Mr Hastilow wrote: "When you ask most people in the Black Country what the single biggest problem facing the country is, most say immigration. Many insist 'Enoch Powell was right'. Enoch, once MP for Wolverhampton South-West, was sacked from the Conservative front bench and marginalised politically for his 1968 rivers of blood speech, warning that uncontrolled immigration would change our country irrevocably.
"He was right. It has changed dramatically."
In his official resignation statement, he said: "I am very sorry that any remarks of mine have undermined the progress David Cameron has made on the issue of immigration, as on so many other issues."
Mr Hastilow's comments were condemned by a string of senior Tory MPs - including the Shadow Chancellor George Osborne and the Shadow Home Secretary David Davis.
Mr Osborne told BBC1's Andrew Marr Show: "Candidates of any party - Conservative, Labour, Liberal Democrat - have to exercise great caution in the language they use about immigration."
He said the country needed controlled immigration, but the debate had to be conducted in "a reasonable way with moderate use of language".
Mr Davis said: "You cannot just stumble around throwing out comments which are insensitive or inflammatory."
It is the second time Mr Hastilow has angered the party leadership. In 2001, when he was Tory candidate for Edgbaston, he said his party was seen as a "lost cause" and that then leader William Hague was "struggling to re-ignite a party which seems to have lost the fire needed to do battle and lost the will to win".
Last night Mr Hastilow said he had received hundreds of messages of support.
He added: "I am amazed and gratified by the hundreds of emails of support I have received from around the country, and indeed around the world. I have had messages of support from America, Australia, Cyprus and Malta, from complete strangers, saying, 'Be strong, be brave'."
He also had the support of Mary Docker, the chairman of Mr Hastilow's Conservative association, who said she did not think he had done anything wrong.
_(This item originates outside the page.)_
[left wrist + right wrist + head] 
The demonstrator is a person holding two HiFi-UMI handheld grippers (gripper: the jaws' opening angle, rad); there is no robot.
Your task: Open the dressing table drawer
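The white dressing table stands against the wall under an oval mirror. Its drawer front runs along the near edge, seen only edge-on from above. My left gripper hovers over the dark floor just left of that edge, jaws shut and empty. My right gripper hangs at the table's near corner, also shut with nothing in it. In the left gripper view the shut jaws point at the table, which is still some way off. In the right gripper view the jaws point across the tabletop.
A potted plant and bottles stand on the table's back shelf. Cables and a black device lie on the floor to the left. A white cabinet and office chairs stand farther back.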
"He's basically just raising issues that have been raised with him when he has been canvassing the area," she added. "All he is doing is just relaying the views of the public, which is what a politician should do."
Peter Hain, the Work and Pensions Secretary, claimed Mr Hastilow's remarks showed the Tories' "racist underbelly".
Mr Cameron told The Observer yesterday that extremist clerics who pose a risk to security should be deported - regardless of whether they face torture.
He said: "I have long been worried about the preachers of hate and other extremists we have harboured in Britain.
"We should never have let them in: the 'Londonistan' approach of having them here so they could be watched over was an historic mistake."